■ EXERCISE INSTRUCTIONS
The response should consist solely of the line containing "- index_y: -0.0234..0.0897" and the lines after it through the end of the listing below, repeated exactly.

((

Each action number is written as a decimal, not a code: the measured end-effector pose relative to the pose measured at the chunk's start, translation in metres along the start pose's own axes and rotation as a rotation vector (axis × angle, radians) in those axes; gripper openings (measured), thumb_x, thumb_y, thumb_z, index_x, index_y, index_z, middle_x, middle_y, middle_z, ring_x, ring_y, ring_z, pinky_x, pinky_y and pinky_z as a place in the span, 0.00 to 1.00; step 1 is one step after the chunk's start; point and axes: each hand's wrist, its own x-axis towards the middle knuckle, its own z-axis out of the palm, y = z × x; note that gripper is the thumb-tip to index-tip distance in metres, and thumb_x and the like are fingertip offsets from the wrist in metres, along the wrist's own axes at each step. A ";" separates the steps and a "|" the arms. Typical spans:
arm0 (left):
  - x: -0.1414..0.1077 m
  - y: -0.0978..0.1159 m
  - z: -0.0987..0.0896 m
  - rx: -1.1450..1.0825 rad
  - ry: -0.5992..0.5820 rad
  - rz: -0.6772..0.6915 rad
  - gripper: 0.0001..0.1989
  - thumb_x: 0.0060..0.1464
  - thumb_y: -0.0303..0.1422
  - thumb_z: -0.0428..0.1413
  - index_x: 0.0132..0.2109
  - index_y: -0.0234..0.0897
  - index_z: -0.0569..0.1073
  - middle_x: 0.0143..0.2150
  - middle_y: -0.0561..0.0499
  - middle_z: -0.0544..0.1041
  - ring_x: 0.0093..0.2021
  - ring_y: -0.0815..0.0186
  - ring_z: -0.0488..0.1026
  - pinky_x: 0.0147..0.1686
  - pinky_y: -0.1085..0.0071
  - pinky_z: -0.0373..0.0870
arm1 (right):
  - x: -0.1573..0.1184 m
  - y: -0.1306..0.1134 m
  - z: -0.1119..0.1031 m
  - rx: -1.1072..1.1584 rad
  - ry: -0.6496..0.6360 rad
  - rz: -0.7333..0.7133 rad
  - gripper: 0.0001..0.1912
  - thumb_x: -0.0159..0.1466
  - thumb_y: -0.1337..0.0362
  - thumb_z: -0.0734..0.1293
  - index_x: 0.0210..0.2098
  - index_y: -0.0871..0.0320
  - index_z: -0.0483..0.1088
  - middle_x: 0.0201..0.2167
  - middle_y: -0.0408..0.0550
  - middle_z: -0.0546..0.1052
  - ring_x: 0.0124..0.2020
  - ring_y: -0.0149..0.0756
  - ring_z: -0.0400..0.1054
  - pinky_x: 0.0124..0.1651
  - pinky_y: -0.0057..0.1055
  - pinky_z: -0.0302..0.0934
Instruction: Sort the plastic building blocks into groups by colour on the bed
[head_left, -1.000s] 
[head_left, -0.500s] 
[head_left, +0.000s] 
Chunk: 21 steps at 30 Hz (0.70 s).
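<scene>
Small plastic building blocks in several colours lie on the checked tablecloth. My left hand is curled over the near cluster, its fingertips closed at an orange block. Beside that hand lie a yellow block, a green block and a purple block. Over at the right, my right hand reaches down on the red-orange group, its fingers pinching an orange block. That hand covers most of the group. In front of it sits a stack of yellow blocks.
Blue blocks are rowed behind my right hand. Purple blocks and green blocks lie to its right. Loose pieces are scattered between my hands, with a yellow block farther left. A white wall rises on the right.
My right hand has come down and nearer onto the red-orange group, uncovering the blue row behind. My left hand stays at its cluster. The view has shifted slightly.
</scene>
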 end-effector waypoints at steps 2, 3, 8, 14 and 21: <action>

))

■ TASK RESPONSE
  - index_y: -0.0234..0.0897
  - index_z: -0.0569..0.1073
  - middle_x: 0.0143..0.2150
  - middle_y: -0.0561..0.0499
  - middle_z: -0.0544..0.1041
  - ring_x: 0.0093..0.2021
  - ring_y: -0.0815..0.0186
  - ring_z: -0.0488..0.1026
  - pinky_x: 0.0147..0.1686
  - pinky_y: -0.1085..0.0071
  - pinky_z: -0.0373..0.0870
arm1 (right):
  - x: -0.1573..0.1184 m
  - y: -0.1306..0.1134 m
  - z: -0.1119..0.1031 m
  - rx: -1.1072..1.1584 rad
  - ry: -0.6496..0.6360 rad
  - rz: -0.7333..0.7133 rad
  - gripper: 0.0001..0.1912
  - thumb_x: -0.0159..0.1466
  - thumb_y: -0.1337..0.0362
  - thumb_z: -0.0734..0.1293
  - index_x: 0.0210..0.2098
  - index_y: -0.0871..0.0320
  - index_z: -0.0483..0.1088
  - middle_x: 0.0201..0.2167
  - middle_y: -0.0408..0.0550
  - middle_z: -0.0546..0.1052
  - ring_x: 0.0124..0.2020
  - ring_y: -0.0149..0.0756
  - ring_z: -0.0400..0.1054
  - pinky_x: 0.0124..0.1651
  - pinky_y: -0.0057..0.1055
  - pinky_z: -0.0302..0.0934
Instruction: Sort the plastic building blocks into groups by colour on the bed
[head_left, -1.000s] 
[head_left, -0.500s] 
[head_left, +0.000s] 
Chunk: 21 steps at 30 Hz (0.70 s).
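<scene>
Small plastic building blocks in several colours lie on the checked tablecloth. My left hand is curled over the near cluster, its fingertips closed at an orange block. Beside that hand lie a yellow block, a green block and a purple block. Over at the right, my right hand reaches down on the red-orange group, its fingers pinching an orange block. That hand covers most of the group. In front of it sits a stack of yellow blocks.
Blue blocks are rowed behind my right hand. Purple blocks and green blocks lie to its right. Loose pieces are scattered between my hands, with a yellow block farther left. A white wall rises on the right.
My right hand has come down and nearer onto the red-orange group, uncovering the blue row behind. My left hand stays at its cluster. The view has shifted slightly.
</scene>
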 end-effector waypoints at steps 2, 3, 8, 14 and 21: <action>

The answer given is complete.